El mito, digo, no la esperanza.
Pues la caja de la esperanza ya estaba vacía.
E
l tiempo, como un médico, se lavó las manos de nosotros. Antes de que Charlie hubiera salido del hospital, ya habíamos dejado de ser noticia. Nuestros compañeros de clase nos miraban como si estuviéramos fuera de contexto, como si fuéramos recuerdos fugitivos con un aura de antigua importancia.
En cuestión de una semana, la nube de violencia que había pasado sobre Princeton se había dispersado. Los estudiantes volvieron a recorrer el campus por las noches, primero en grupos, luego solos. Incapaz de conciliar el sueño, yo solía ir caminando al WaWa en mitad de la noche, y al llegar encontraba el lugar lleno de gente. Richard Curry pervivía en las conversaciones. También Paul. Pero poco a poco los nombres que me resultaban conocidos desaparecieron y fueron reemplazados por exámenes y partidos interuniversitarios de
lacrosse
y por la rutina anual de la Charla de Primavera, por la estudiante de último año que se había acostado con su asesor de tesina, por el episodio final de un programa de televisión.
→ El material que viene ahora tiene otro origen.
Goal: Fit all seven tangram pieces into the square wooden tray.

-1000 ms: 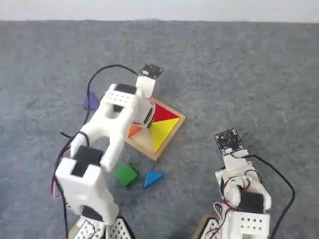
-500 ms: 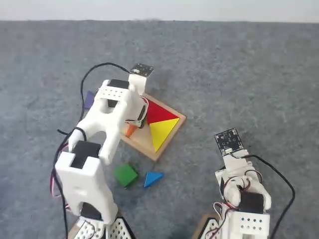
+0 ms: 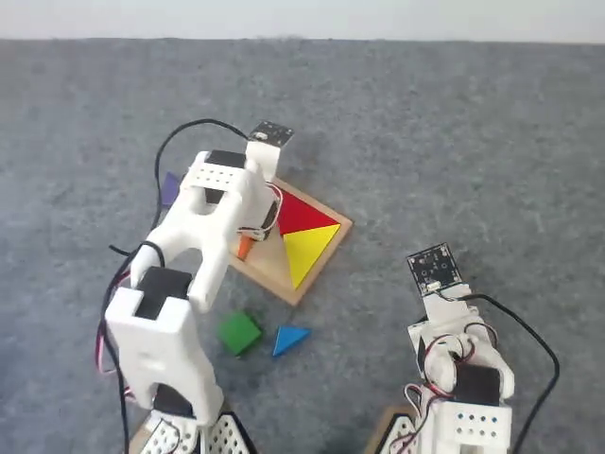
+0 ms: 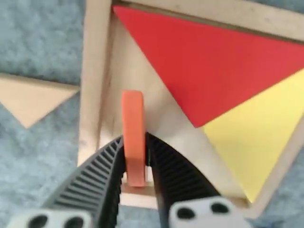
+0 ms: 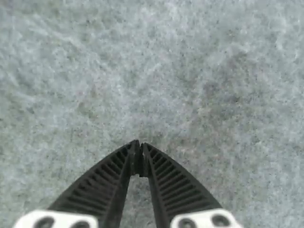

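Observation:
My left gripper (image 4: 135, 156) is shut on an orange piece (image 4: 133, 133) held on edge over the square wooden tray (image 4: 92, 71). In the high view the orange piece (image 3: 245, 248) pokes out under the left arm at the tray's left side. A red triangle (image 3: 301, 216) and a yellow triangle (image 3: 307, 252) lie flat in the tray (image 3: 302, 291). A green square (image 3: 238, 332) and a blue triangle (image 3: 289, 339) lie on the carpet in front of the tray. A purple piece (image 3: 170, 187) lies behind the left arm. A pale wooden triangle (image 4: 31, 99) lies just outside the tray. My right gripper (image 5: 139, 159) is shut over bare carpet.
Grey carpet covers the whole table. The right arm (image 3: 454, 369) stands at the near right, well away from the tray. Open carpet stretches to the right of and beyond the tray.
The left arm swung left and back over the tray's left part with the orange piece, then held almost still. The right arm has not moved.

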Motion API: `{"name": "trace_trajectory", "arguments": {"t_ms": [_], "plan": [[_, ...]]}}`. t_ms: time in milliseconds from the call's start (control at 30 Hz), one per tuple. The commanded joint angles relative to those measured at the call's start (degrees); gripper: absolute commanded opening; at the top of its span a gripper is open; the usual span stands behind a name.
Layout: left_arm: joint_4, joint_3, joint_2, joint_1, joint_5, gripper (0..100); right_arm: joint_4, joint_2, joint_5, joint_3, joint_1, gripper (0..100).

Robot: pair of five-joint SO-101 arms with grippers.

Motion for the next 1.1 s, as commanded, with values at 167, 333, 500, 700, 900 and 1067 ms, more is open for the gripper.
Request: {"name": "trace_trajectory", "arguments": {"t_ms": [167,333,500,700,900,1067], "plan": [[-0.3,-0.8,-5.9,1.2,-1.6,3,0.1,-0.9,0.4,1.0,-0.2,0.8],[0.5,1.0,-6.4,6.7,-1.6,3,0.1,-0.9,0.4,1.0,-0.2,0.8],[0.5,1.3,-5.9,7.1,0.3,7,0.1,-0.9,0.4,1.0,-0.2,0.8],[0.4,1.0,-6.5,5.2,1.5,12,0.1,-0.9,0.4,1.0,-0.2,0.8],[0.1,0.8,-6.5,4.3,1.1,12,0.1,-0.9,0.4,1.0,-0.2,0.8],[0.4,-0.2,-6.6,1.3,-1.9,12,0.1,-0.9,0.4,1.0,-0.2,0.8]]}}
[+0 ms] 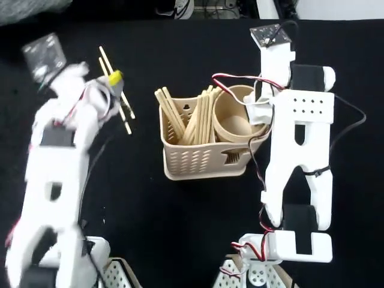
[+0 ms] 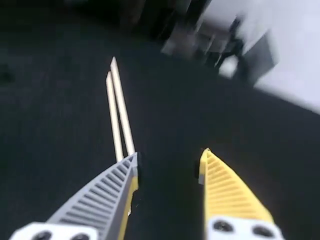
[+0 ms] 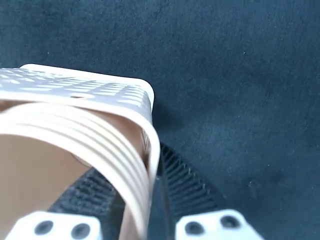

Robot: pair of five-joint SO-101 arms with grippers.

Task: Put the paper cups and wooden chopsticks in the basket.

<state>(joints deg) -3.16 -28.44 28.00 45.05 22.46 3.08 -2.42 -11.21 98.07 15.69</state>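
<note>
Chopsticks loose on open cloth at spread left jaws; right jaws tight on paper cups inside basket edge.

The desk is covered in black. The basket is coloured beige and patterned with slots. The paper cups are coloured tan, the chopsticks pale wood.

Black cloth-covered table, pale surface beyond its far edge
</note>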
Incluso los titulares que leía mientras hacía fila en el registro, que fueron la única compañía que tuve mientras el resto del mundo parecía estar con amigos, sugerían que el mundo había comenzado a avanzar sin nosotros.
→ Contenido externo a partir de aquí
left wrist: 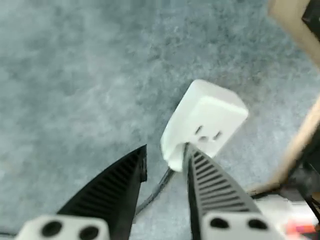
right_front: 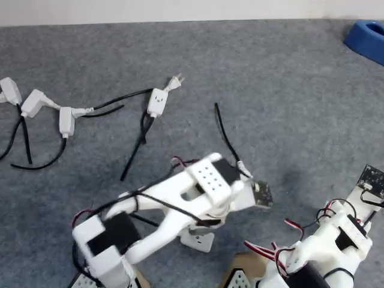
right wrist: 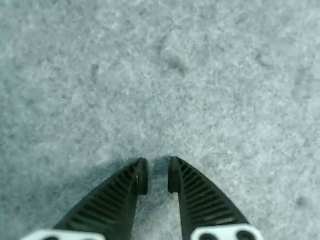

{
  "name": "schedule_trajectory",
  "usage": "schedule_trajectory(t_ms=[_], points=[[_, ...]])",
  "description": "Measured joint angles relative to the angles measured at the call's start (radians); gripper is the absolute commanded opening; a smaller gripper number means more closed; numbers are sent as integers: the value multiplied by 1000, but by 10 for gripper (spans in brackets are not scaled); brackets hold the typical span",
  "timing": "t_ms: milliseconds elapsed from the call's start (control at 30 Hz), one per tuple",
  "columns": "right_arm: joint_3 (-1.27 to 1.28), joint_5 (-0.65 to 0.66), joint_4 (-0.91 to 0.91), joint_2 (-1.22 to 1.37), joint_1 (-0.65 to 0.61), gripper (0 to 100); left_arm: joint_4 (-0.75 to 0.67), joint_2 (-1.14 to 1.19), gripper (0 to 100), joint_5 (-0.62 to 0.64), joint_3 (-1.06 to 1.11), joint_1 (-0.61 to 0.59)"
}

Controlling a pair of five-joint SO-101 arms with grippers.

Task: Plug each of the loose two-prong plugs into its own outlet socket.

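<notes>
In the left wrist view a white outlet socket block lies on the grey carpet, two slots facing up, a dark cord leaving its near end. My left gripper is open just short of that end, and one fingertip touches the block's edge. In the high view this block peeks out from under the left arm. At the far left lie loose white plugs and other outlet blocks on black cords. My right gripper hovers over bare carpet, nearly shut, holding nothing.
A loose black cord runs across the middle of the carpet. A blue object sits at the far right corner. Brown cardboard lies by the arm bases.
</notes>
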Motion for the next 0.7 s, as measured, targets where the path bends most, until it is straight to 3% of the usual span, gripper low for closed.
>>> schedule_trajectory(t_ms=[167, 300, 467, 700], points=[[0, 0, 0, 0, 0, 91, -147, 64, 148, -2, 38, -55], [2, 0, 0, -2, 0, 91, -149, 210, 144, 0, -68, -133], [5, 20, 0, -2, 2, 91, -15, 370, 143, -29, -273, -189], [5, 31, 0, -2, 3, 91, 115, 292, 148, -35, -347, -198]])
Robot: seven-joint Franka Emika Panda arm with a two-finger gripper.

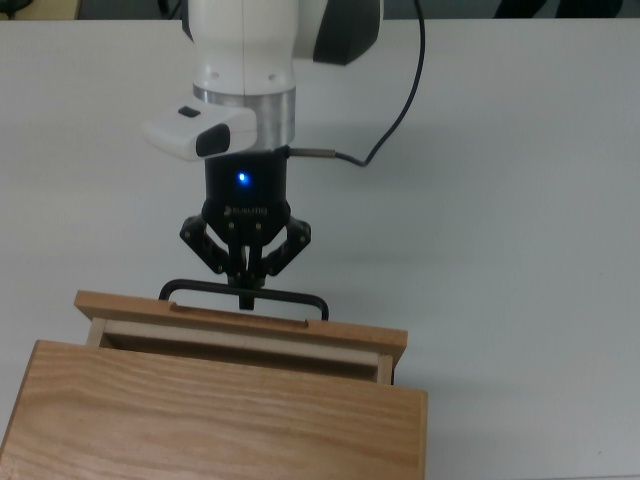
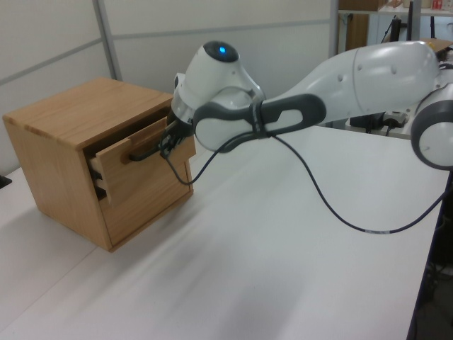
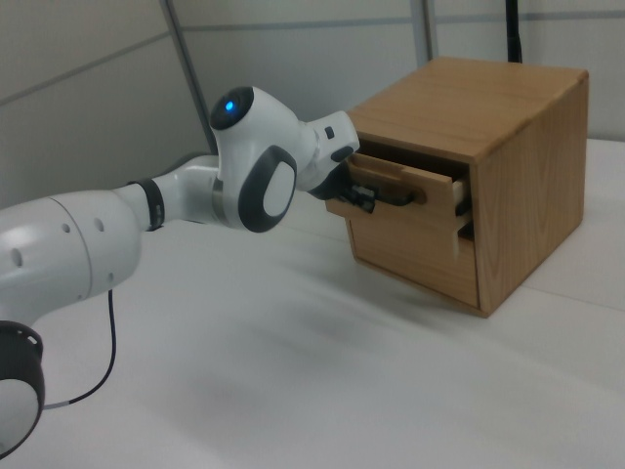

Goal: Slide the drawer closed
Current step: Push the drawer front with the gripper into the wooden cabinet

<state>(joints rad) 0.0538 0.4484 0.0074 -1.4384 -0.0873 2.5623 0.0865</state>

Diecisiete días después de Pascua, la primera página del
Princeton Packet
anunciaba que el plan para construir un parking subterráneo en el pueblo había sido rechazado. Sólo en la parte inferior de la página se dio la noticia de que un ex alumno adinerado había donado dos millones de dólares para la reconstrucción del Ivy.
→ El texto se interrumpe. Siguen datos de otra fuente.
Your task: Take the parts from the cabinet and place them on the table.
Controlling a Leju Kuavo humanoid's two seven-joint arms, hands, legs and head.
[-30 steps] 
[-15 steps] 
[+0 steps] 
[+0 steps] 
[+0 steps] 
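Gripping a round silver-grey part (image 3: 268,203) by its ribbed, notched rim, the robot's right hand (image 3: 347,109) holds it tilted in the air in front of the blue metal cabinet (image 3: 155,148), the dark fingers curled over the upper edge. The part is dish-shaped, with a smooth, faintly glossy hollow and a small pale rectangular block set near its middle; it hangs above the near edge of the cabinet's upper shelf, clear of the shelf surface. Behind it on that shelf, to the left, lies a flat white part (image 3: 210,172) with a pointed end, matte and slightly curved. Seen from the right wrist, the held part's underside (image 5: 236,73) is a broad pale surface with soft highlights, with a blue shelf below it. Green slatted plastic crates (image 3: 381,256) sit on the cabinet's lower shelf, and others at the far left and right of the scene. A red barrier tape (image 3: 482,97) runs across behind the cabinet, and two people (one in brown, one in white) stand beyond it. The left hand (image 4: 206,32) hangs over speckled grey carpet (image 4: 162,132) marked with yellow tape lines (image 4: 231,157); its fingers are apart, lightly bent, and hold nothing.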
Charlie salió del hospital al cabo de cinco días, pero pasó dos semanas más en rehabilitación. Los doctores sugirieron que se le hiciera la cirugía estética en el pecho, donde ciertas zonas de la piel se habían vuelto gruesas y cartilaginosas, pero Charlie se negó. Con una excepción, lo visité todos los días. Charlie me pedía que le llevara patatas fritas del WaWa, libros para sus clases, los resultados de todos los partidos de los Sixers. Siempre me daba un motivo para volver a verlo.
Más de una vez se propuso mostrarme sus quemaduras. Al principio me pareció que intentaba probarse algo a sí mismo: que no se sentía desfigurado, que era más fuerte que el accidente. Más tarde intuí que la verdad era la opuesta. Quería asegurarse de que yo supiera que aquello lo había cambiado. Parecía temer que hubiera dejado de formar parte de mi vida, de la vida de Gil, en el momento en que había entrado en los túneles siguiendo a Paul. Nos las arreglábamos sin él; cada uno se reponía de sus pérdidas por su cuenta. Sabía que habíamos empezado a sentirnos como extraños en nuestra propia piel, y quería que supiésemos que se encontraba en la misma posición, que estábamos juntos en esto.
Me sorprendió que Gil lo visitara tanto. Estuve presente en varias de esas visitas, y siempre percibí entre ellos la misma incomodidad. Ambos se sentían culpables, y sus culpas se hacían más intensas cada vez que se veían. Por más irracional que fuera, Charlie creía que nos había abandonado al no estar con nosotros en el Ivy. A veces llegaba a ver la sangre de Paul en sus propias manos, porque la muerte de nuestro amigo le parecía el precio de su propia debilidad. Gil parecía sentir que también él nos había abandonado, pero mucho tiempo atrás y de formas más difíciles de expresar. El que Charlie, habiendo hecho tanto por nosotros, pudiera sentirse tan culpable, sólo lograba que Gil se sintiera peor.